╭─ ENTRIES SHOWN

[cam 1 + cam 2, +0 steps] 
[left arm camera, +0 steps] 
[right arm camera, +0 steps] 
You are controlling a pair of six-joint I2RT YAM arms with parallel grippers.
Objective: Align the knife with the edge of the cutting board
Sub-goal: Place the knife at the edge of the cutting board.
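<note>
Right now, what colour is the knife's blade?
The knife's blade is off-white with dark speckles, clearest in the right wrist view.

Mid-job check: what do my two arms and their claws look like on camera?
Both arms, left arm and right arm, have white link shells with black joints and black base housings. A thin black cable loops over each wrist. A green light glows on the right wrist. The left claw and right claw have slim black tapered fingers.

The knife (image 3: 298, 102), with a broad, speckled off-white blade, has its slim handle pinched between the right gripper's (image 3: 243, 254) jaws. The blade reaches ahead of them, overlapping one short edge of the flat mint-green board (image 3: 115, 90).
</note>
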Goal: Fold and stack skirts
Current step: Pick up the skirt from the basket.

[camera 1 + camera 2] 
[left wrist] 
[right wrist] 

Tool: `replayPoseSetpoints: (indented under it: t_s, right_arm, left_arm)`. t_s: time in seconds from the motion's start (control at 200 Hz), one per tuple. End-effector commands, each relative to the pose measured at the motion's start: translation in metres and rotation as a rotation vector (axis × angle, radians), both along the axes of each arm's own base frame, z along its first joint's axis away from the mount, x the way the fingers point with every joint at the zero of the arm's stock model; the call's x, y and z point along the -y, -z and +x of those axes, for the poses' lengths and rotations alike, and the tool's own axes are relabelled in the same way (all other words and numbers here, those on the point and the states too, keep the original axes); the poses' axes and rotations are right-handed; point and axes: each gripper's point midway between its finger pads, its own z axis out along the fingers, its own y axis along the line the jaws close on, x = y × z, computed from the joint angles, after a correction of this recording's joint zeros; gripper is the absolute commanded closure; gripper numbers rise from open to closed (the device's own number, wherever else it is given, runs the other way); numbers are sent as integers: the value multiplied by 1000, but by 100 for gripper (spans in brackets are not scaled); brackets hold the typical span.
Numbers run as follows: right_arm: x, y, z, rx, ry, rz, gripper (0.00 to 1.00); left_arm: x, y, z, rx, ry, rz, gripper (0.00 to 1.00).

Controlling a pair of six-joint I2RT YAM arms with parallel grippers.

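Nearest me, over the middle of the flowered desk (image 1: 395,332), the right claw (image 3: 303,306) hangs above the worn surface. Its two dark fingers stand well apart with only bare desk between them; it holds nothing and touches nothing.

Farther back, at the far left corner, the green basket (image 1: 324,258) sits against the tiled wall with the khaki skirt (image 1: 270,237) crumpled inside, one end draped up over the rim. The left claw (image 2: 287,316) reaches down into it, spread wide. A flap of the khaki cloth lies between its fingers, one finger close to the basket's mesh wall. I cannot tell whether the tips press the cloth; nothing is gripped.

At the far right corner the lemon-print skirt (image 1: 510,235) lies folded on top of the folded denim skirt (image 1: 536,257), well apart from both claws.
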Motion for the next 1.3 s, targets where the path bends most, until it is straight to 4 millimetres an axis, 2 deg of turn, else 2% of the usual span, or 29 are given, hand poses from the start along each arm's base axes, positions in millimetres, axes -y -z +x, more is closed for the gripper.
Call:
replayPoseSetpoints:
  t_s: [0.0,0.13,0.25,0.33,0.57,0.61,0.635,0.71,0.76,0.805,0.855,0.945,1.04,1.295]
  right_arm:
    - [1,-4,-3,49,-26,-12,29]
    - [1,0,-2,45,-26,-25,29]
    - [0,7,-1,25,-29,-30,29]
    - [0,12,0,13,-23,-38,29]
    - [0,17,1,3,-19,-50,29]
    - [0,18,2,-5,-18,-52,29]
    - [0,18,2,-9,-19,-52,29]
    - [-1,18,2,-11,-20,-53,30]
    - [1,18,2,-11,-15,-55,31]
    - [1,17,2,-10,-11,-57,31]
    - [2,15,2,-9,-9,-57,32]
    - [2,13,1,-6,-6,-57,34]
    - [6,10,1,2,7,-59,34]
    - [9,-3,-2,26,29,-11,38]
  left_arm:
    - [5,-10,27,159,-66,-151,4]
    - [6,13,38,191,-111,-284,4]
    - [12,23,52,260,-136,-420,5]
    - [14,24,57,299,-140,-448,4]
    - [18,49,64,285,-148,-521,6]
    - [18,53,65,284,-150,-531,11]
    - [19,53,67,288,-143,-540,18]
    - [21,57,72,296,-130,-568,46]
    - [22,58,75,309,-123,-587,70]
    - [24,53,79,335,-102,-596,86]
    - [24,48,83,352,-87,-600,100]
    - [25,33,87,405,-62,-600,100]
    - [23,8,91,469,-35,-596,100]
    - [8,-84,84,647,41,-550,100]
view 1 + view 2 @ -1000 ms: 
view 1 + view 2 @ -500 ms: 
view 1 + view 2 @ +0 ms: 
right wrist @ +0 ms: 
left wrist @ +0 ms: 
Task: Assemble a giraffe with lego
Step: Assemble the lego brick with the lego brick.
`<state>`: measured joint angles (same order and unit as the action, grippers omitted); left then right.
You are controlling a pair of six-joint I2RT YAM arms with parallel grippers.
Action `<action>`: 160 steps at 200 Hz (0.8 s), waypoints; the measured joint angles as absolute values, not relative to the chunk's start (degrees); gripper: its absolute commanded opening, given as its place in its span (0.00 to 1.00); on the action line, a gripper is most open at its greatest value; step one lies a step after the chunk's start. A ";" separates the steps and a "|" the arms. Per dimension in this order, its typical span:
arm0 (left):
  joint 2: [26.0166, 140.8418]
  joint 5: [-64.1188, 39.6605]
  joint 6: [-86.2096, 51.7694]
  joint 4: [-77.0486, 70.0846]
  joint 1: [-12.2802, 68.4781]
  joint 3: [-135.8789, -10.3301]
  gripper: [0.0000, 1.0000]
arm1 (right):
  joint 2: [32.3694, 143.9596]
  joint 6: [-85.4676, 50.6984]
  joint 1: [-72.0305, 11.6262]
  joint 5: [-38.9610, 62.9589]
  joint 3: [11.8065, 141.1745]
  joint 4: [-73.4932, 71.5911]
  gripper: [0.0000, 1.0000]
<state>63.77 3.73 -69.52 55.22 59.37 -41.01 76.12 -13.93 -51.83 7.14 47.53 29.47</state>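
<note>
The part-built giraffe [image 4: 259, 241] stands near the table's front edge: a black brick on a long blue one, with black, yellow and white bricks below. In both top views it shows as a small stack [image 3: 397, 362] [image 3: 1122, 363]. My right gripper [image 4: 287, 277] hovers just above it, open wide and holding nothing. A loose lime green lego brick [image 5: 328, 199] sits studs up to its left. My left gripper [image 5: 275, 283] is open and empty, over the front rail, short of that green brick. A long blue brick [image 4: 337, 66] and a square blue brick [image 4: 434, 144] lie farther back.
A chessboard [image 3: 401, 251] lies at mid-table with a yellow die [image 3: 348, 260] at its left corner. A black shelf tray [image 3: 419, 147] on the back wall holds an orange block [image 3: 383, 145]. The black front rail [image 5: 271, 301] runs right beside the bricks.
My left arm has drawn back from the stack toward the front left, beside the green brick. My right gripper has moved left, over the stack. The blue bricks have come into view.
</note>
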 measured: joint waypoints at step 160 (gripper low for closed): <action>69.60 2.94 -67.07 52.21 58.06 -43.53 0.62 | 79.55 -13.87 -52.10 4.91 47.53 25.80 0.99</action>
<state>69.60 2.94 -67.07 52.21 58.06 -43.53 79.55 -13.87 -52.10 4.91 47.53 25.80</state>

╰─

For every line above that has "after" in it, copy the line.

● RESPONSE AREA
Tool: `replayPoseSetpoints: (indented under it: t_s, right_arm, left_arm)`. t_s: time in seconds from the motion's start (control at 200 Hz), one per tuple. End-effector commands, each relative to the pose measured at the motion's start: translation in metres and rotation as a rotation vector (axis × angle, radians), both along the axes of each arm's own base frame, z along its first joint's axis away from the mount, x the way the fingers point with every joint at the zero of the arm's stock model; the call's x, y and z point along the -y, -z and +x of those axes, for the poses' lengths and rotations alike, and the tool's own axes are relabelled in the same way (all other words and numbers here, those on the point and the states too, keep the original axes); the poses' axes and rotations are right-handed; point and axes: each gripper's point midway between its finger pads, its own z axis out along the fingers, its own y axis along the line the jaws close on, x = y × z, computed from the joint angles, after a correction of this recording's joint zeros; gripper is the absolute commanded closure; gripper numbers rise from open to closed (the device's own number, wherever else it is given, runs the other way); numbers are sent as integers: the value multiplied by 1000, but by 100 for gripper (spans in brackets are not scaled); brackets hold the typical span.
Action `<action>`: 160 steps at 200 Hz (0.8 s), waypoints; the measured joint angles as absolute values, not relative to the chunk's start (degrees); gripper: its absolute commanded opening, given as its place in its span (0.00 to 1.00); on the action line, a gripper is most open at its greatest value; step one lies a step after the chunk's start. A ";" separates the steps and a "|" the arms. Per dimension in this order, its typical span:

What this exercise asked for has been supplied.